* _Exercise objective_: Leaving the pictures aside, restate all of the data exactly.

* _Data block_:
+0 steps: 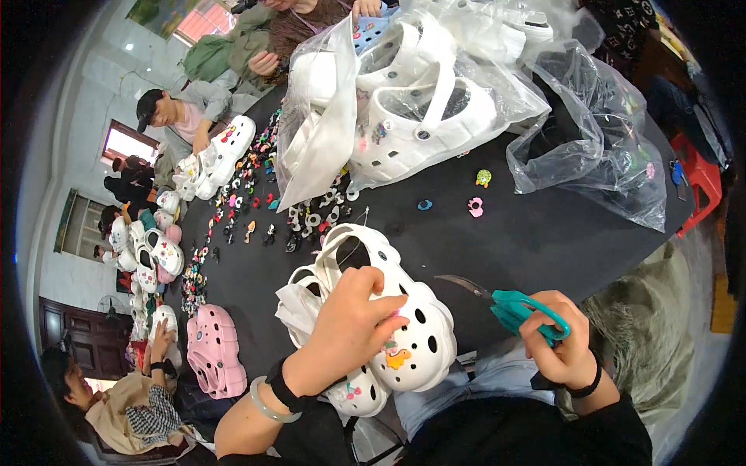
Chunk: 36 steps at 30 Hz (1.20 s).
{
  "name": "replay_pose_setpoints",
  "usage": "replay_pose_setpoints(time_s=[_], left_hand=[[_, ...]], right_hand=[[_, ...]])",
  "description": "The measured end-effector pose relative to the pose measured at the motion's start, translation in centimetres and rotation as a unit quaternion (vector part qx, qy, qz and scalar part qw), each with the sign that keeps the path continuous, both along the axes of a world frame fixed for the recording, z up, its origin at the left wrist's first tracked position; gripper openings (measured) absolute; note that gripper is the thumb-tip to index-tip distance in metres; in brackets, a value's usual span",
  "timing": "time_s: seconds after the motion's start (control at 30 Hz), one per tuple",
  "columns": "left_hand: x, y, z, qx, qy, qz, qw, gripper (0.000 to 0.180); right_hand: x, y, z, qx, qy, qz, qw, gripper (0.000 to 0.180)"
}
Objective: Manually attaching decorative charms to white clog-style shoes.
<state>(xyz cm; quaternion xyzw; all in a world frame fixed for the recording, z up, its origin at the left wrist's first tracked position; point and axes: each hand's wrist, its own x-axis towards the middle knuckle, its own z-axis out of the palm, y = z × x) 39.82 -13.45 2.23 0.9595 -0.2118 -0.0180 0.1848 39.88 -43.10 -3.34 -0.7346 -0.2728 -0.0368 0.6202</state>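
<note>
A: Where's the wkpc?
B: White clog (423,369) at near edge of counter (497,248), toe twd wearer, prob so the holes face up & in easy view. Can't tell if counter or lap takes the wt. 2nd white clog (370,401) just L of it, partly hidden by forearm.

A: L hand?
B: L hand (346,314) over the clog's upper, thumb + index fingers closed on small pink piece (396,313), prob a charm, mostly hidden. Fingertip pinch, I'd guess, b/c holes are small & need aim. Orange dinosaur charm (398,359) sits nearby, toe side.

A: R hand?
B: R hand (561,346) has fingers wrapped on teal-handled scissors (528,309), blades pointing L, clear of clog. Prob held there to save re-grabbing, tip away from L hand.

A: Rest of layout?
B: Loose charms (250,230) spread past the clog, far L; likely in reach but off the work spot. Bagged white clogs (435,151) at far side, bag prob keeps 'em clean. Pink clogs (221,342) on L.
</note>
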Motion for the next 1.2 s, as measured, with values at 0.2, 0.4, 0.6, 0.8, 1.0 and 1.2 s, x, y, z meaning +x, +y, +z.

* _Answer box_:
+0 steps: 
Chunk: 36 steps at 30 Hz (1.20 s).
{
  "name": "replay_pose_setpoints",
  "usage": "replay_pose_setpoints(time_s=[_], left_hand=[[_, ...]], right_hand=[[_, ...]])",
  "description": "The measured end-effector pose relative to the pose measured at the motion's start, translation in centimetres and rotation as a unit quaternion (vector part qx, qy, qz and scalar part qw), each with the sign that keeps the path continuous, both along the axes of a world frame fixed for the recording, z up, its origin at the left wrist's first tracked position; gripper openings (measured) absolute; note that gripper is the thumb-tip to index-tip distance in metres; in brackets, a value's usual span",
  "timing": "time_s: seconds after the motion's start (control at 30 Hz), one per tuple",
  "columns": "left_hand: x, y, z, qx, qy, qz, qw, gripper (0.000 to 0.180); right_hand: x, y, z, qx, qy, qz, qw, gripper (0.000 to 0.180)"
}
Objective: Manually attaching decorative charms to white clog-style shoes.
<state>(xyz cm; quaternion xyzw; all in a world frame fixed for the recording, z up, its origin at the left wrist's first tracked position; point and axes: each hand's wrist, its own x-axis towards the middle knuckle, its own z-axis out of the palm, y = z × x) 39.82 -13.45 2.23 0.9595 -0.2118 -0.0180 0.1848 39.88 -43.10 -3.34 -0.7346 -0.2728 -0.0368 0.6202</state>
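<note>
A: Where's the wkpc?
B: White clog (423,369) at near edge of counter (497,248), toe twd wearer, prob so the holes face up & in easy view. Can't tell if counter or lap takes the wt. 2nd white clog (370,401) just L of it, partly hidden by forearm.

A: L hand?
B: L hand (346,314) over the clog's upper, thumb + index fingers closed on small pink piece (396,313), prob a charm, mostly hidden. Fingertip pinch, I'd guess, b/c holes are small & need aim. Orange dinosaur charm (398,359) sits nearby, toe side.

A: R hand?
B: R hand (561,346) has fingers wrapped on teal-handled scissors (528,309), blades pointing L, clear of clog. Prob held there to save re-grabbing, tip away from L hand.

A: Rest of layout?
B: Loose charms (250,230) spread past the clog, far L; likely in reach but off the work spot. Bagged white clogs (435,151) at far side, bag prob keeps 'em clean. Pink clogs (221,342) on L.
</note>
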Motion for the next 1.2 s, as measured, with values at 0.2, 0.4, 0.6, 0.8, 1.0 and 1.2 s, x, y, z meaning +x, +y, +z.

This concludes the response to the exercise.